Quante volte abbiamo sentito dire:
“In vacanza come a casa.”Uno slogan potente. Ma nella realtà, quante strutture sono davvero accessibili a tutti?
L’ospitalità 2.0 non è solo design, comfort o servizi premium. È la capacità concreta di creare ambienti inclusivi, sicuri e realmente fruibili da ogni persona.

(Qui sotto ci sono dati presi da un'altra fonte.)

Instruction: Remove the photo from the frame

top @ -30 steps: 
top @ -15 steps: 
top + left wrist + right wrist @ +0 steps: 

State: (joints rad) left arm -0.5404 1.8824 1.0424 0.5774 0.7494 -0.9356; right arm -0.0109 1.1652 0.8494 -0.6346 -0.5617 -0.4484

È questa la visione di Massimo e Piera, proprietari del Residence Trieste a Riva del Garda, che hanno trasformato un’idea in un progetto concreto di turismo accessibile.
Abbiamo fatto loro qualche domanda per raccontare la loro storia.
Cosa significa per voi essere “accessibili” e “inclusivi”?
“Accessibile significa che il nostro luogo è fruibile da tutti.
Significa che ogni persona può vivere gli stessi spazi e le stesse esperienze, senza limiti né ostacoli.”
L’accessibilità non è un servizio extra.
È un diritto.
Come nasce il vostro progetto di vacanza accessibile?
“Troppe volte sentiamo parlare di impossibilità di accesso a strutture pubbliche o ricettive da parte di persone con disabilità. Troppo spesso l’inclusione resta solo sulla carta.”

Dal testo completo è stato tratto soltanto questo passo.